Start of DATA SHOWN

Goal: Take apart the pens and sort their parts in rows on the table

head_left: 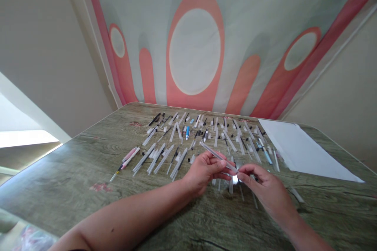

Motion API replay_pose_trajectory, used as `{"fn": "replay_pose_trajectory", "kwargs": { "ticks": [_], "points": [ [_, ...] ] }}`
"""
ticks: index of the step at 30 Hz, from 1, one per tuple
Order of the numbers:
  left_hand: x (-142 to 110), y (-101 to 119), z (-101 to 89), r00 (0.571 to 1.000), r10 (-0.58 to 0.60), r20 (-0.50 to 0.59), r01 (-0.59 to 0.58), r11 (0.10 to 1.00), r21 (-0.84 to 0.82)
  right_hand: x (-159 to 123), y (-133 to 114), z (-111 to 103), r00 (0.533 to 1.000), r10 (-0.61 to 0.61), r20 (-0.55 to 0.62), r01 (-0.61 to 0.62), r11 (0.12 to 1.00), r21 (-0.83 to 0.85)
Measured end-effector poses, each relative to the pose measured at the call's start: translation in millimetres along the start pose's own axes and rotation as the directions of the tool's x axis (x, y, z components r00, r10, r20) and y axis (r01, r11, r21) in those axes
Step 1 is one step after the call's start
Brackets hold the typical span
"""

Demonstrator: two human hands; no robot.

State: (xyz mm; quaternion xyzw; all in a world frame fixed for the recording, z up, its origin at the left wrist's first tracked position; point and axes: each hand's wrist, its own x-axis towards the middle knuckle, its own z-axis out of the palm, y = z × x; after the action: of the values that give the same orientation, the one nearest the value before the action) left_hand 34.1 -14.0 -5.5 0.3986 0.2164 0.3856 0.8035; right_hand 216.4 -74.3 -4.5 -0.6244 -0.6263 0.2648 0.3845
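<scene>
A translucent white pen barrel (214, 153) is held at a slant above the table. My left hand (206, 170) is closed around its lower half between thumb and fingers, and its far end points up and to the left. At the near end, my right hand (260, 182) pinches with thumb and forefinger. Whether those fingertips grip the barrel itself or a small part at its end is hidden. Loose pen parts lie under and behind both hands: clear barrels (163, 159), dark refills and small black pieces.
The wood-patterned table (73, 172) carries several rows of pen parts. Pink pens (130, 157) lie at the left, a blue pen piece (187, 132) mid-table. A white sheet (306, 149) covers the right side. Behind the table rises a wall with a pink-patterned covering (194, 51).
</scene>
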Motion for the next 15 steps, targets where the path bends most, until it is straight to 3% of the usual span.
{"fn": "replay_pose_trajectory", "kwargs": {
  "ticks": [15],
  "points": [
    [3.8, 0.5, -6.3, 0.993, -0.094, 0.073, 0.088, 0.992, 0.088, -1.4, -9.6, 3.1, 0.996, -0.019, 0.082, 0.021, 0.999, -0.028]
  ]
}}
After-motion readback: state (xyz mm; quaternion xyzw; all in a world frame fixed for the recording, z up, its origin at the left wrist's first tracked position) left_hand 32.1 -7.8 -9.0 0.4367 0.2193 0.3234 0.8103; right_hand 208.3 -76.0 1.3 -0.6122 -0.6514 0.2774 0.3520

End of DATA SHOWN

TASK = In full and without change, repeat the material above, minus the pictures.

TASK RESULT =
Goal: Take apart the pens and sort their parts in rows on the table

head_left: 

Motion API replay_pose_trajectory, used as `{"fn": "replay_pose_trajectory", "kwargs": { "ticks": [_], "points": [ [_, ...] ] }}`
"""
ticks: index of the step at 30 Hz, from 1, one per tuple
Order of the numbers:
  left_hand: x (-142 to 110), y (-101 to 119), z (-101 to 89), r00 (0.571 to 1.000), r10 (-0.58 to 0.60), r20 (-0.50 to 0.59), r01 (-0.59 to 0.58), r11 (0.10 to 1.00), r21 (-0.84 to 0.82)
  right_hand: x (-159 to 123), y (-133 to 114), z (-111 to 103), r00 (0.533 to 1.000), r10 (-0.61 to 0.61), r20 (-0.55 to 0.62), r01 (-0.61 to 0.62), r11 (0.12 to 1.00), r21 (-0.83 to 0.85)
Measured end-effector poses, each relative to the pose measured at the call's start: translation in millimetres along the start pose's own axes and rotation as the directions of the tool's x axis (x, y, z components r00, r10, r20) and y axis (r01, r11, r21) in those axes
Step 1 is one step after the call's start
Brackets hold the typical span
"""

Demonstrator: two human hands; no robot.

State: (xyz mm; quaternion xyzw; all in a world frame fixed for the recording, z up, its origin at the left wrist's first tracked position; point and axes: each hand's wrist, its own x-axis towards the middle knuckle, its own z-axis out of the palm, y = z × x; after the action: of the values that give the same orientation, the one nearest the value before the action) left_hand 34.1 -14.0 -5.5 0.3986 0.2164 0.3856 0.8035; right_hand 216.4 -74.3 -4.5 -0.6244 -0.6263 0.2648 0.3845
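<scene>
A translucent white pen barrel (214, 153) is held at a slant above the table. My left hand (206, 170) is closed around its lower half between thumb and fingers, and its far end points up and to the left. At the near end, my right hand (260, 182) pinches with thumb and forefinger. Whether those fingertips grip the barrel itself or a small part at its end is hidden. Loose pen parts lie under and behind both hands: clear barrels (163, 159), dark refills and small black pieces.
The wood-patterned table (73, 172) carries several rows of pen parts. Pink pens (130, 157) lie at the left, a blue pen piece (187, 132) mid-table. A white sheet (306, 149) covers the right side. Behind the table rises a wall with a pink-patterned covering (194, 51).
</scene>
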Motion for the next 15 steps, targets where the path bends most, until it is straight to 3% of the usual span.
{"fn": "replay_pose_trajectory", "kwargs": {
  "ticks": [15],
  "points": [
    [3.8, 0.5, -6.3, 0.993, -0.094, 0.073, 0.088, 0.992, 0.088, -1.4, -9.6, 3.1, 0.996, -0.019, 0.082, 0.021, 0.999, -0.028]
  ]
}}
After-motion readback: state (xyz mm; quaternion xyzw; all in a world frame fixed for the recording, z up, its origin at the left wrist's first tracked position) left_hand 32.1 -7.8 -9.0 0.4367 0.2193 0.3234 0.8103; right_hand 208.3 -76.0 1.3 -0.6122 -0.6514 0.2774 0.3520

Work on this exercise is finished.